Dec 13 2012

Wendy Fails ‘The Giggle Test’

‘The Giggle Test’ is an expression coined in the late 1980′s.  As a lawyer contemplates whether or not to make a legal argument, he should avoid any argument that he won’t be able to make without immediately giggling afterwards.  A completely ridiculous argument, thus, ‘fails the giggle test.’

Teach For America was never intended to be a source of career teachers.  The original idea was that ‘the best and brightest’ experience what its like in the schools while trying to do some good in cities with severe teacher shortages.  Rather than have no teacher at all, we would at least be a stable presence for that year.  As an added bonus, maybe our enthusiasm would rub off on some of the veteran teachers who had much more skill than us, but perhaps could even get a bit inspired by these young go-getters.  After our two years we would be ‘educational advocates’ — lawyers, doctors, businesspeople, maybe even politicians, who would have first hand knowledge of the potential of low-income students, and also an understanding of the challenges they face.

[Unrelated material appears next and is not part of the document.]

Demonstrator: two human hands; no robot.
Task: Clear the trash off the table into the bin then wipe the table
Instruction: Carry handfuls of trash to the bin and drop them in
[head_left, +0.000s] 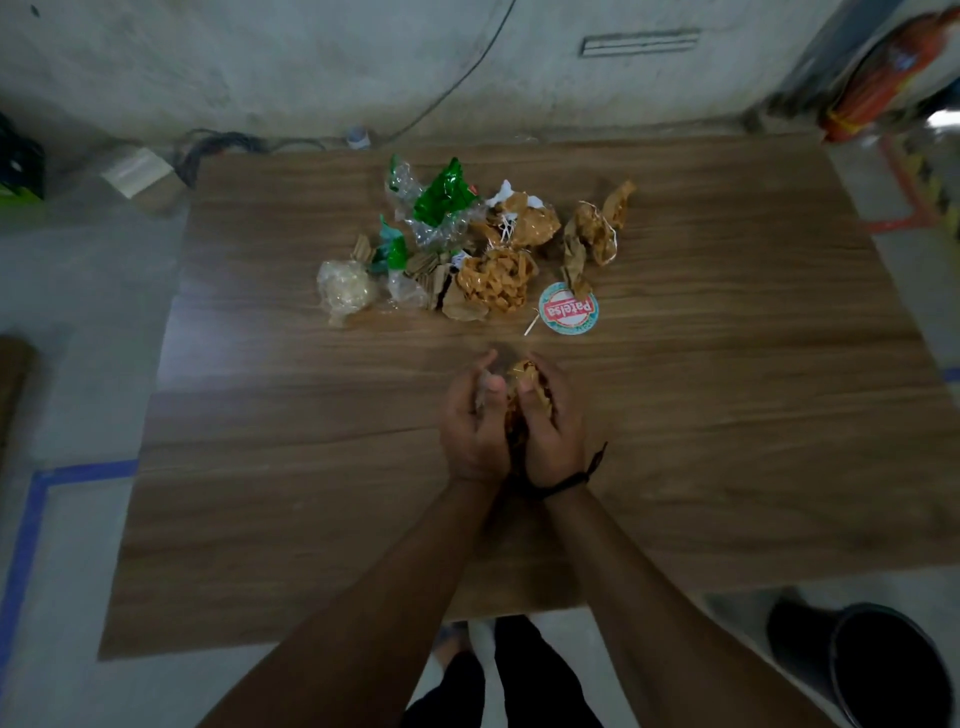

In the beginning, most people did not stay for a third year.  I was some kind of outlier, staying for four years in my original placement city of Houston.  As the years went on, we now hear that about 60% stay for a third year, maybe 25% for a fourth year, and after that it drops off pretty rapidly.  Putting these numbers together with the fact that 8% of TFAers don’t make it through their first year and 3% don’t make it through their second year and a quick estimate says that even with the few people like me who became ‘career teachers,’ the average length of a TFAers teaching career is somewhere between 3 and 3.5 years.  Since the people who quit during the first and second year aren’t, technically, ‘alumni’ they might not be factored into the average, which would bring that average up a bit, but I think those people are relevant.  Considering the TFA model this 3 to 3.5 year average is actually something they should be pretty proud of.  I doubt in the beginning they would have ever expected to get that many people to stay for a third and fourth year.

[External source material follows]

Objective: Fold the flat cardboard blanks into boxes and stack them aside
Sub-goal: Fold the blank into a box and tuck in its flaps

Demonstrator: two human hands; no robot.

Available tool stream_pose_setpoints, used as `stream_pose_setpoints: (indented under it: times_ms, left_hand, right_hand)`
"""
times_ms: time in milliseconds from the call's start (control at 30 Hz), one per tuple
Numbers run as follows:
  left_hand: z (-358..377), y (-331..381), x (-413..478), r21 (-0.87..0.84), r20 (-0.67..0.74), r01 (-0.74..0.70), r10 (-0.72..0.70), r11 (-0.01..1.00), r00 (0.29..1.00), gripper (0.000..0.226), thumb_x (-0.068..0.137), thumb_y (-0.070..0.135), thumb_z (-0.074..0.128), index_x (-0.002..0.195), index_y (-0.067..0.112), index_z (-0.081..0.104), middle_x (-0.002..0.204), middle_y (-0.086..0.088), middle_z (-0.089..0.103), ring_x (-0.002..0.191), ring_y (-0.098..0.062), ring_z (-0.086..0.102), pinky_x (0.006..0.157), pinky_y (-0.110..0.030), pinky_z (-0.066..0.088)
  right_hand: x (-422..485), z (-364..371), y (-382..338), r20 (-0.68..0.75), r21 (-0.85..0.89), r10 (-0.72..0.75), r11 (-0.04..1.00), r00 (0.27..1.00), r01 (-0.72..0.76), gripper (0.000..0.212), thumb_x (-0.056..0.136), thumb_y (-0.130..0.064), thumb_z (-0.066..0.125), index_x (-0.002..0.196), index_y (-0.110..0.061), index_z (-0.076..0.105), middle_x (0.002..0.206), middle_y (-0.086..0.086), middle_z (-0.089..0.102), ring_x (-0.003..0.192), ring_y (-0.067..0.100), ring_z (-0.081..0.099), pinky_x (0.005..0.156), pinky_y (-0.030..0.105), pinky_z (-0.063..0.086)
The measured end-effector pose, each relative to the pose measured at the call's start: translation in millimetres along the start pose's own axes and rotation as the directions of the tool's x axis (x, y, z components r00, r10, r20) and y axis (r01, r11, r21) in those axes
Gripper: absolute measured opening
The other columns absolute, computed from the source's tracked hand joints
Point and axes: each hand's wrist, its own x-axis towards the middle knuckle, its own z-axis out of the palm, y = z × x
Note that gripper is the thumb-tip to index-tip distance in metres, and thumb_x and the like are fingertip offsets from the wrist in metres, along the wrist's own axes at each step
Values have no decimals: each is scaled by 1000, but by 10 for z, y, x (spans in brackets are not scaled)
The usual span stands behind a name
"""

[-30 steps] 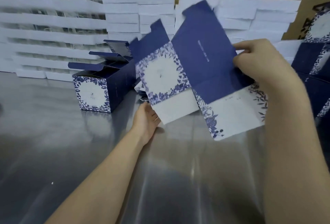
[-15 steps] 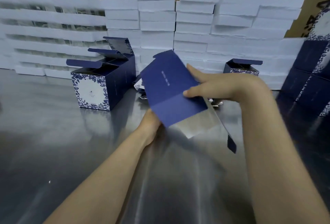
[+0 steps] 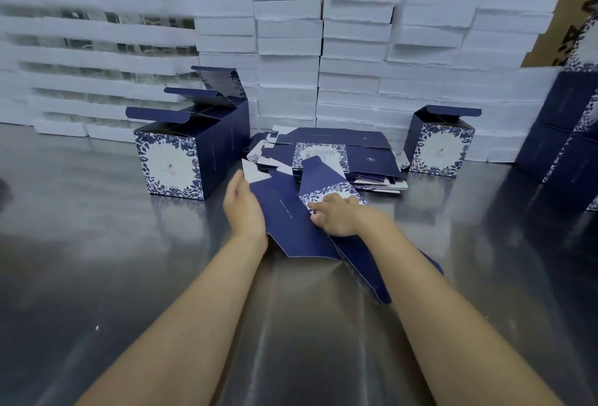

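Navy card, a half-opened blank, lay tilted on the steel table between both hands. The left hand braced its left edge, palm flat, fingers straight; the right hand pinched the floral panel. Squaring it would likely need creases pushed evenly. Just beyond the right hand lay the pile of flat blanks; left of it stood a folded box.

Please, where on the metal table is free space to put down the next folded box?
Free: the table left of the left hand, before the open box. Crowded: the middle, with flat blanks behind the right hand.
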Motion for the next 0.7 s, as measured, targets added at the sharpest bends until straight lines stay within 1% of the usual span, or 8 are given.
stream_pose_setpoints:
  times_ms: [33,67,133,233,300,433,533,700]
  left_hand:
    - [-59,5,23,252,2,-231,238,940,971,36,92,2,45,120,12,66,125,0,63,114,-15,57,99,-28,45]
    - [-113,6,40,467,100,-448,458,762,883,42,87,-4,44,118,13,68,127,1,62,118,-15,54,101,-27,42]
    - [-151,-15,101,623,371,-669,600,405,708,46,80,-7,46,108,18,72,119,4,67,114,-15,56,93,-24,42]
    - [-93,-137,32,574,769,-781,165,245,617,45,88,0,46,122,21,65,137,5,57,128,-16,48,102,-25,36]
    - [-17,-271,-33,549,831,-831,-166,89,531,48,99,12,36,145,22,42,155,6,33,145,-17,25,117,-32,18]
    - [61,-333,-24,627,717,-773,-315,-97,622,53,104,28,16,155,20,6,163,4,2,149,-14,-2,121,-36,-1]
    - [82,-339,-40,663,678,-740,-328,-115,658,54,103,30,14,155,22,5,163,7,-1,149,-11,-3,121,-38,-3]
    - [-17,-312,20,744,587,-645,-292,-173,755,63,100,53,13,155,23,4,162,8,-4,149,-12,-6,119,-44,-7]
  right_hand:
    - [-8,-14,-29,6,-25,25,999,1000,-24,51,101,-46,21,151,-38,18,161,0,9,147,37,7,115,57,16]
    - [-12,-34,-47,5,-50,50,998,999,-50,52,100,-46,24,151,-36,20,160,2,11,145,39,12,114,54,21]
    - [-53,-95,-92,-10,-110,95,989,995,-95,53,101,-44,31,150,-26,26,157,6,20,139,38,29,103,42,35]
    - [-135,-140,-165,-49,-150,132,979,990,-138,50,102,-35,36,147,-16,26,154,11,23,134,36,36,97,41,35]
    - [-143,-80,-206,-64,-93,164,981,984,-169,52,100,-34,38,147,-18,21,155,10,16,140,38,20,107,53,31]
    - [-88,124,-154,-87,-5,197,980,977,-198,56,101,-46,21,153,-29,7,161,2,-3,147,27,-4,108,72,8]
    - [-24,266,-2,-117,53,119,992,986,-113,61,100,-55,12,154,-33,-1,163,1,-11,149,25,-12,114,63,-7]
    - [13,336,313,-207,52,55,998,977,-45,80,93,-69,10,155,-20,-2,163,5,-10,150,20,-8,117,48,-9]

Over the years, I’ve asked various contacts I have in TFA to give me their best calculation, but I hadn’t been able to get much out of them.  They sometimes say that 1/3 of alumni are still teaching, but this stat is pretty inflated since TFA has grown exponentially with 5,000 people in the 2010 corps compared to about 1,000 for most of the 1990s and this 1/3 of all alumni includes all those third year TFAers inflating the statistics.  Over the summer I was in contact with someone on this question and they said that such a calculation could not even be made since people’s careers aren’t over yet and since even people who have left the classroom — like I did for 7 years — could return to teaching and have lengthy careers.

It’s hard to say what a ‘good’ number of years for the average TFAer should be considering that even the ones who teach for 8 or 10 years are pretty likely to be lured into becoming administrators.  And with the charter schools popping up left and right and with all the opportunities to work for TFA alumni who are working for big school districts, TFAers have a lot of opportunities that non-TFA teachers might not get offered so often, so I’d never expect the average TFA teaching life span to be that large, and haven’t really held the fact that there are few ‘lifers,’ though I have mused that maybe a three or four year commitment would be a good idea.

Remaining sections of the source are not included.